Biographie d'Isabelle de Charrière
Isabelle de Charrière, plus connue aux Pays-Bas sous son nom de jeune fille, Belle van Zuylen, naît près d'Utrecht, en Hollande, le 20 octobre 1740. Issue d'une ancienne famille aristocratique, elle se distingue très jeune par son esprit d'indépendance, sa curiosité intellectuelle et son talent pour les lettres. A l'âge de vingt-deux ans, elle publie de façon anonyme un conte satirique sur la noblesse hollandaise, Le Noble, qui fait scandale. A la même époque, elle entretient une correspondance secrète avec un homme de dix-sept ans son aîné, Constant d'Hermenches, un colonel suisse en garnison à Utrecht. Cette correspondance est à la fois un lieu d'épanouissement intellectuel pour une jeune femme en mal d'interlocuteurs à même de comprendre ses aspirations et une sorte de journal à quatre mains où les détails du quotidien se mêlent à la complexité de deux riches personnalités.
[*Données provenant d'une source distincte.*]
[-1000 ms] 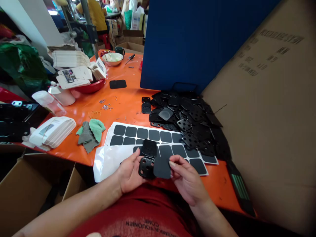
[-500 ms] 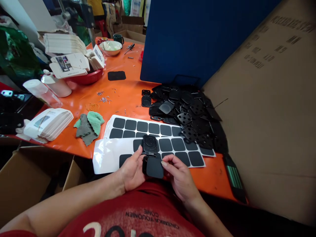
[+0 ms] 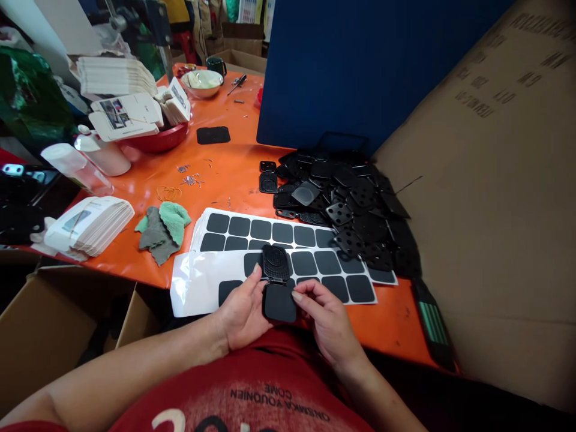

Après plusieurs projets de mariage qui échouent les uns après les autres, Belle épouse en 1771 Charles-Emmanuel de Charrière, un gentilhomme vaudois établi à Colombier, dans la principauté de Neuchâtel, en Suisse. Mésalliance aux yeux de beaucoup, puisque son époux est l'ancien précepteur de ses frères, c'est à ce prix pourtant qu'elle conquiert la liberté dont elle a tant soif.
A partir de 1784 commence une période d'intense activité littéraire, qui ne s'arrêtera que peu de temps avant sa mort. Elle écrit coup sur coup deux romans, les Lettres neuchâteloises et les Lettres de Mistriss Henley, qui seront bientôt suivis des Lettres écrites de Lausanne et de Caliste. En 1787, lors d'un séjour à Paris, elle rencontre Benjamin Constant, neveu de son ancien ami Constant d'Hermenches. Entre ce jeune homme de vingt ans précoce et turbulent et la femme mûre qu'est devenue Isabelle, l'amitié est immédiate. Ils entretiendront pendant quelques années une relation intense, nourrie d'échanges intellectuels, littéraires et politiques, jusqu'à ce qu'en 1794 Mme de Staël, jeune femme brillante et d'un an plus âgée que Benjamin, supplante Isabelle. Toute relation ne sera pas rompue entre eux, mais leur amitié se ressentira des rapports difficiles entre les deux femmes. Appartenant à une autre génération, Isabelle de Charrière ne partage pas tout à fait les idéaux de ces jeunes gens qui marqueront de leur empreinte le XIXe siècle naissant.
La réflexion politique occupe beaucoup les esprits dans les années qui suivent la Révolution française et l'oeuvre d'Isabelle de Charrière en porte la trace. Lettres d'un évêque français à la nation, Lettres trouvées dans des porte-feuilles d'émigrés, Trois femmes : nombreux sont les romans, pièces de théâtre et pamphlets qui se font l'écho des événements qui agitent la France. Les mêmes préoccupations se retrouvent dans les lettres qu'elle échange avec ses correspondants : Benjamin Constant, mais aussi les frères Malarmey de Roussillon, Jean-Pierre de Chambrier d'Oleyres ou encore Pierre-Alexandre Du Peyrou.
Epistolière prolixe, Isabelle de Charrière a aussi été un mentor ambitieux et affectueux pour des jeunes filles de son entourage à qui elle enseignait l'anglais, conseillait des lectures ou qu'elle initiait à l'écriture de romans. Passionnée de musique, elle s'est également essayée à la composition. Il nous reste d'elle des romances, des menuets, des sonates ainsi que des livrets d'opéra.
Isabelle de Charrière est morte le 27 décembre 1805, dans sa demeure du Pontet à Colombier.